Le pape insistait sur le thème de son message du 1er janvier prochain pour la paix: l´importance du pardon et de la justice. "Ce n´est que par le pardon réciproque et par notre volonté d´instaurer la justice que nous pourrons faire resplendir la nature sacrée de l´homme et de sa dignité".

Le congrès a également accueilli un message du secrétaire général de l´ONU, M. Kofi Annan, et du président George W. Bush sur "La coexistence pacifique et la collaboration entre les religions monothéistes".

Parmi les participants du congrès, se trouvaient le ministre belge des Affaires étrangères, M. Louis Michel, les commissaires européennes Anna Diamantopolou (Affaires sociales) et Viviane Reding (Education et culture), le Rév.

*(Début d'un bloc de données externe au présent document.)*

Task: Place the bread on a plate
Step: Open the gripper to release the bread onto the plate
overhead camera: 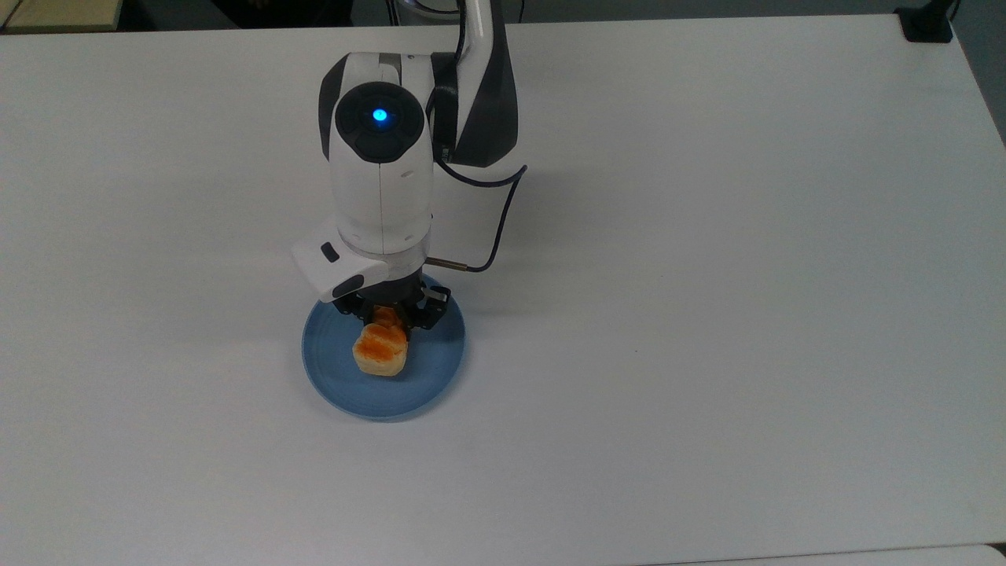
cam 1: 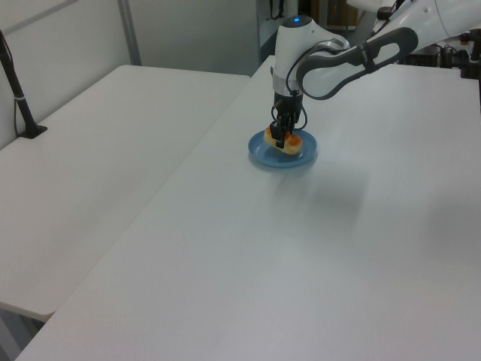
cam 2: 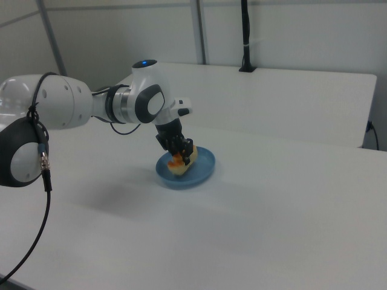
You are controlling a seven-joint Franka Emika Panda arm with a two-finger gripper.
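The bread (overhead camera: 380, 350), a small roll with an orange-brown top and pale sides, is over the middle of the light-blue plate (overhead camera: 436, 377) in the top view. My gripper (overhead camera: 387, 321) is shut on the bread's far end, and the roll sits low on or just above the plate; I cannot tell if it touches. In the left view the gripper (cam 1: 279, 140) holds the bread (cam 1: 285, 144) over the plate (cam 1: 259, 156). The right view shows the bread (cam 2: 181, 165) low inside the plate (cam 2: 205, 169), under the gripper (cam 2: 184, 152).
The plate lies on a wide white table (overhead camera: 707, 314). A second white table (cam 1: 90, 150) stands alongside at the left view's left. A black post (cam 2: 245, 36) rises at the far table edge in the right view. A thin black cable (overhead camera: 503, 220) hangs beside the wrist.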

Konrad Raiser, secrétaire général du Conseil mondial des Eglises, le prince El Hassan Bin Talal, oncle du roi de Jordanie, le Cheikh Ahmed Kuftaro, grand mufti de Damas (celui-là même qui a accueilli Jean-Paul II à la grande mosquée de Damas), des représentant du "Congrès juif mondial", et le grand rabbin de France, René-Samuel Sirat.

Etaient également présents à Bruxelles, côté catholique, des représentants du Conseil des conférences épiscopales d´Europe (CCEE) et de la COM.E.C.E. (Commission de l’épiscopat de la Communauté européenne), ainsi que des experts catholiques invités ad personam.